* Task description
When the data below is printed, every line must match exactly and the images must be absent.

* Dataset excerpt
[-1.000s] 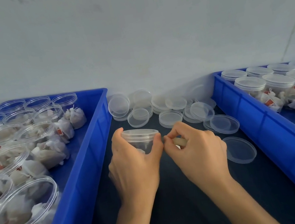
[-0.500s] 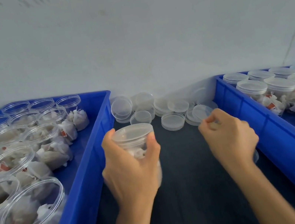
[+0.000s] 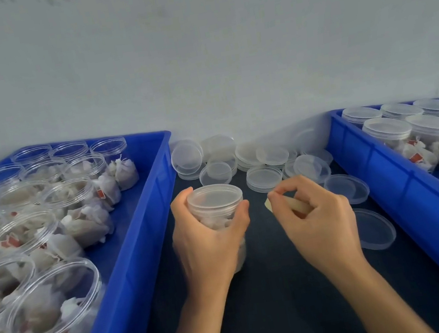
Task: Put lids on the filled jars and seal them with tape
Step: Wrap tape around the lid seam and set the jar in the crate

* Answer section
[-1.000s] 
[-0.500s] 
[+0.000s] 
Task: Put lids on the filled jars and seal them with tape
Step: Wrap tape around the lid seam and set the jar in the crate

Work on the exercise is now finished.